According to prosecutors, in 2018, George Blatti set up a makeshift office in an old Radio Shack store and later prescribed pain medications from his car in parking lots without examinations to many who appeared to be struggling with opioid and/or other drug addictions. He was charged with the murders of five patients whose deaths were opioid-related, marking the first time that a doctor in New York has been charged with second-degree murder, under the legal theory that “depraved indifference” to human life led to their deaths. Here is a summary of an interview with Dr. MedLaw from a recent PW Podcast episode:

According to Dr. MedLaw, while malpractice and criminal charges both involve negligence, how it applies is very different between civil and criminal settings. Medical malpractice is an act or an omission by the doctor that results in care that falls below a required standard. The actor or mission is negligent because it represents a failure of due care. However, it occurs in a setting in which the goal is to help the patient. With criminally negligent homicide, there is no specific intent to kill, but someone acts with such recklessness and utter disregard for the risk of someone else that their recklessness can underpin a homicide charge.

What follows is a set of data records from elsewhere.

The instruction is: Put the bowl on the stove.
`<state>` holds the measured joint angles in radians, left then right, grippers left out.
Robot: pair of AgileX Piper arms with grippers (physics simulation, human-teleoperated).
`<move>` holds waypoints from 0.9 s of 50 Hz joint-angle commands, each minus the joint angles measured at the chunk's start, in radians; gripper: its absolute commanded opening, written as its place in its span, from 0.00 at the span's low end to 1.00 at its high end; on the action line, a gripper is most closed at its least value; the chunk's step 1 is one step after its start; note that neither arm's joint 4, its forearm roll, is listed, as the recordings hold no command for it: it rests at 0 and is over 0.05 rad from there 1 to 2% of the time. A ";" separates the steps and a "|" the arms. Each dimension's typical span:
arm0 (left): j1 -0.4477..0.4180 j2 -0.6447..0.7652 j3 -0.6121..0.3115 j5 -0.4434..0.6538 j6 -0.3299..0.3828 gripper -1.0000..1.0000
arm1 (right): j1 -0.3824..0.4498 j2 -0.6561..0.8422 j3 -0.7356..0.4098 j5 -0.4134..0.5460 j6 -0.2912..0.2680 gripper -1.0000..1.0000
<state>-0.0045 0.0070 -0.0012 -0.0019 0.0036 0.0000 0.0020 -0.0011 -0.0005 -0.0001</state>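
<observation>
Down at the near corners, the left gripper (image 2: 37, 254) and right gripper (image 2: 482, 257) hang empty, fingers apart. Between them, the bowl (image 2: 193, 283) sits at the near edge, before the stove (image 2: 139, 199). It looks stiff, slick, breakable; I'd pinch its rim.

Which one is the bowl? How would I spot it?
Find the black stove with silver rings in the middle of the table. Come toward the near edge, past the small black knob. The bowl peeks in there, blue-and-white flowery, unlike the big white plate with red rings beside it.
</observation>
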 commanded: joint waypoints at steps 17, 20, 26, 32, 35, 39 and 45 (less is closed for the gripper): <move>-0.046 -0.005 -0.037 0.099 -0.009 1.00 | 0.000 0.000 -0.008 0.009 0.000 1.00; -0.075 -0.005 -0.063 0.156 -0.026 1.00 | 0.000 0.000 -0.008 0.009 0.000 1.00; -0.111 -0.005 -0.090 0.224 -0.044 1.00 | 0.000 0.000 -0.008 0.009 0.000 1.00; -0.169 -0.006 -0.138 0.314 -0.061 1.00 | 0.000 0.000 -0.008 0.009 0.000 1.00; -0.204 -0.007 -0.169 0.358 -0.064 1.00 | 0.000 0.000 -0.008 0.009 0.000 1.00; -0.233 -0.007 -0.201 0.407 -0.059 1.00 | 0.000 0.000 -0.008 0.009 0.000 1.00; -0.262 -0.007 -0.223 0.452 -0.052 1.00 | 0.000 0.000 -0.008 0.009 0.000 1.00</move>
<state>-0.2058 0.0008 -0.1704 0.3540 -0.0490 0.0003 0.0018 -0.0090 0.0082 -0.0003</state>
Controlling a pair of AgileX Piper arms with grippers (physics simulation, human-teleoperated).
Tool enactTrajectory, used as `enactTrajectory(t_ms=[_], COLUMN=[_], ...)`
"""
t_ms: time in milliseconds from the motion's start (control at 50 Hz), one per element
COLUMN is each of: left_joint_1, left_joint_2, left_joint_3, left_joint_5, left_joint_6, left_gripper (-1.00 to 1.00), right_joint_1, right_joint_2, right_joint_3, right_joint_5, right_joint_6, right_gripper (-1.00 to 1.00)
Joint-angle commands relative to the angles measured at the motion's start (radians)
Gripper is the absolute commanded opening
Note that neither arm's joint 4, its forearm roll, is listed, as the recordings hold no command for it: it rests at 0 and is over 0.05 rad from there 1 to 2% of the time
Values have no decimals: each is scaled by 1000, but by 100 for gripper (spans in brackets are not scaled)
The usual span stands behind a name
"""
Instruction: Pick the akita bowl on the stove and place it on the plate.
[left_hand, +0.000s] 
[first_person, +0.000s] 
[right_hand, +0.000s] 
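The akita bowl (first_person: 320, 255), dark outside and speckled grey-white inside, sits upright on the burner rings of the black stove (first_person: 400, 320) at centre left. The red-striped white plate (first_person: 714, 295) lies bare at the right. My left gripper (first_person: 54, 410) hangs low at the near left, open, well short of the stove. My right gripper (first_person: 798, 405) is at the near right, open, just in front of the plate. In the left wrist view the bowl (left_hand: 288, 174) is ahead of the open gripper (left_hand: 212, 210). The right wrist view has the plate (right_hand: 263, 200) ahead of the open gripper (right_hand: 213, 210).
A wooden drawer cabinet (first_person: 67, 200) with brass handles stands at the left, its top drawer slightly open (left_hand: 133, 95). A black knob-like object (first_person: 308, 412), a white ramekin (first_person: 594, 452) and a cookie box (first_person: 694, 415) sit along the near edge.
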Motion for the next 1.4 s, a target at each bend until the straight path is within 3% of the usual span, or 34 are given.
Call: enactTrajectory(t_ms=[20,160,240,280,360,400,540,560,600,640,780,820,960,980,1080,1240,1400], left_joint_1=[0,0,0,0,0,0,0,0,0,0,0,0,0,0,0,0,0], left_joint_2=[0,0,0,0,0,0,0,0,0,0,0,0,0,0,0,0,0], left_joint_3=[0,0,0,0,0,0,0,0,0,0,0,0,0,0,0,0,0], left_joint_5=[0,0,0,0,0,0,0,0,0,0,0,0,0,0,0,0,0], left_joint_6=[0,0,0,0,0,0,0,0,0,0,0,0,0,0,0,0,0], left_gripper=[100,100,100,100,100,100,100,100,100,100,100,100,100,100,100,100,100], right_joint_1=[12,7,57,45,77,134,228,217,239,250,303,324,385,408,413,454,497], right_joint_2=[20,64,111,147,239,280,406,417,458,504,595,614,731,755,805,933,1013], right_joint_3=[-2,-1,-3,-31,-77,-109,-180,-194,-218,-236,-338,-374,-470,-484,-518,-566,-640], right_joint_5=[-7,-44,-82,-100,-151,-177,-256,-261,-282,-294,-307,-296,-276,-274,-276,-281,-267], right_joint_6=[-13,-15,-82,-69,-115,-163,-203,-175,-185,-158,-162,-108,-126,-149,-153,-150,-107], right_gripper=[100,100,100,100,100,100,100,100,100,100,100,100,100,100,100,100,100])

The charges against Blatti were based on him not caring what happened to the people he was supplying with prescriptions. He was giving out prescriptions for high doses of opioids, to anyone who asked, without even the pretense of them being genuine patients. And he was not just ignoring obvious signs of their addiction, but actual pleas from family members to stop. He’s being charged with depraved indifference murder, which is based on criminal negligence.

In New York, this applies when a person recklessly engages in conduct that creates a grave risk of death to another person and thereby causes the death of that person. He knew that they would abuse these potentially fatal drugs, but he still continued to give out the means to get them in large quantities.

How the conduct is dealt with is completely different between malpractice and criminal negligence, explains Dr. MedLaw. The prosecution for medical negligence is to bring a private lawsuit, and the penalty is to compensate the patient. Criminal negligence is a harm committed against society, the prosecution for it is a trial conducted by the government in the name of the people of the state, and the penalty for that is imprisonment.

A malpractice case could become a criminal matter if it’s revealed that what had occurred was an utter disregard for the welfare of the patient. Alleged malpractice stays a civil matter, but changing a medical record is a separate criminal activity, but it doesn’t create criminal negligence. The negligent act stays one of medical malpractice, which is a civil matter.

Malpractice and criminal negligence really run on two separate tracks, and this is why criminal charges against doctors are rare, concludes Dr. MedLaw. They are not malpractice cases that get out of control but intrinsically criminal events that take place in a medical setting.